Há dias, de passagem, por Lisboa, Diana Ürge-Vorsatz, vice-presidente do IPCC (Painel Intergovernamental sobre Alterações Climáticas), sublinhava, numa apresentação, a assinalável redução de custo da energia solar nos últimos anos e os desafios na aceitação local de grandes centrais fotovoltaicas e do espaço que ocupam. Na conferência internacional EUPVSEC, dedicada ao setor fotovoltaico, quando questionada sobre a viabilidade da coexistência da energia solar e da nuclear, Diana Ürge-Vorsatz admitiu que sim, mas notando, com certa diplomacia, que cada país faz o seu caminho. Esse percurso está repleto de obstáculos. A oposição a projetos incómodos para as comunidades locais, há anos bem sintetizada na expressão “Nimby” (“not in my backyard”) tem, por vezes, escalado para posições de rejeição a quase tudo o que implique artificializar o território. É a lógica “Banana”: “build absolutely nothing anywhere near anyone”.

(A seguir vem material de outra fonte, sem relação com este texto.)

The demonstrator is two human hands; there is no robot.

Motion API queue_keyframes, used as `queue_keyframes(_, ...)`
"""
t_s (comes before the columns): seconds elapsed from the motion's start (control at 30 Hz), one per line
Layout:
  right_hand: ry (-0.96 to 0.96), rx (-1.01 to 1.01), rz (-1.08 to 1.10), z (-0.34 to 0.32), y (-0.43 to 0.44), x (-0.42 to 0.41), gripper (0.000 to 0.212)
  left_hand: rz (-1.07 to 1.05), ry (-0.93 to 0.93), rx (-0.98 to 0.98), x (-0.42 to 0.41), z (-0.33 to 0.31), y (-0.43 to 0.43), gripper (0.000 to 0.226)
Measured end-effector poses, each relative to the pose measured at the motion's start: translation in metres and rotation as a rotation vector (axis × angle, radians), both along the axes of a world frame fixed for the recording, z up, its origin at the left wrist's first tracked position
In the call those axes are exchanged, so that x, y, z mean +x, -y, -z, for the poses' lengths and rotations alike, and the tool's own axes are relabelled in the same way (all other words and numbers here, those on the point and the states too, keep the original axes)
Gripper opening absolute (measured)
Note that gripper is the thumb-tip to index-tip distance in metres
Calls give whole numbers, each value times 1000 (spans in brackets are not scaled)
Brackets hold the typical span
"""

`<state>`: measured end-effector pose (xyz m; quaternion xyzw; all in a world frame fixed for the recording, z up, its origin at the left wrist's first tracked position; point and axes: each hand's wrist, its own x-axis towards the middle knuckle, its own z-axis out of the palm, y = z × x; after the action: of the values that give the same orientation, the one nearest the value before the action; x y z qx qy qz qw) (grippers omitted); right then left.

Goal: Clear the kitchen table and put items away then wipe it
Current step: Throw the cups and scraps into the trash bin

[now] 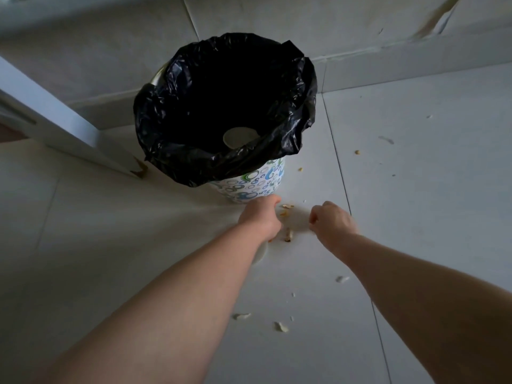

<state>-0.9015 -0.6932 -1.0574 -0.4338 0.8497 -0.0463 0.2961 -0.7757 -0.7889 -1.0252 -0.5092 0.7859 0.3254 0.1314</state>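
A bin with a blue-and-green bubble pattern point(257, 185) stands on the pale tiled floor, lined with a black bag point(291, 128); a pale round disc point(239, 137) lies inside. My left hand point(260, 217) is closed low by the bin's base, and the curved edge of a white dish point(261, 254) peeks out under its wrist, the rest hidden. My right hand point(331, 220) hovers just to the right with fingers curled and pinched, nothing visible in it. Between the hands lie yellowish food scraps point(288, 234) on the floor.
More crumbs and scraps are scattered on the tiles in front point(280, 327) and to the right point(357, 152). A white door or panel edge point(63, 126) slants down at the left. A wall with a skirting strip point(388, 48) runs behind the bin.
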Motion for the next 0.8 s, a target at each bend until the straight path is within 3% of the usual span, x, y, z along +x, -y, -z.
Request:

A aceitação social da transição energética para uma matriz menos poluente é hoje um dos desafios do processo de descarbonização. Poucos serão os que desejam uma central nuclear à porta de casa ou um parque fotovoltaico do outro lado do quintal. Em Portugal existe um razoável consenso das forças políticas dominantes em torno da expansão das energias renováveis. Mas será que o crescente ruído em torno das centrais solares de larga escala, os protestos pelo abate de sobreiros para a construção de fotovoltaicas e eólicas, e a recuperação da agenda nuclear no debate das opções energéticas poderão travar o ritmo da transição?
Na próxima semana Paris acolhe a conferência “Roadmaps to new nuclear”, com 16 ministros com a pasta da energia e dezenas de líderes da indústria nuclear, defendendo a instalação de mais reatores para contribuir para a descarbonização. Em Portugal o debate nuclear é uma discussão com largas décadas. Remonta aos tempos da Junta de Energia Nuclear, criada em 1954 e extinta em 1979. Na década de 1960 chegou a estar previsto que em 1972 Portugal arrancasse com produção de energia nuclear (segundo contou António Mota Redol no jornal “O Mirante”, a localização pensada era junto ao rio Guadiana). Apesar de sucessivos estudos para que o país lançasse um programa nuclear, essa hipótese nunca saiu do papel.
Em 2009 o livro “Energia nuclear: uma opção para Portugal” reavivava o tema, que foi desaparecendo e ressurgindo no espaço público. Uma agenda intermitente, sem potência firme para convencer os decisores políticos nacionais. Um caminho controverso. A Alemanha decidiu abandonar a energia nuclear, enquanto França permanece apostada em prolongar a vida das centrais que tem hoje. Por cá, a 28 de setembro a Ordem dos Engenheiros promoverá em Viseu uma conferência justamente sobre energia nuclear, que continua a ser uma carta fora do baralho para o Governo português.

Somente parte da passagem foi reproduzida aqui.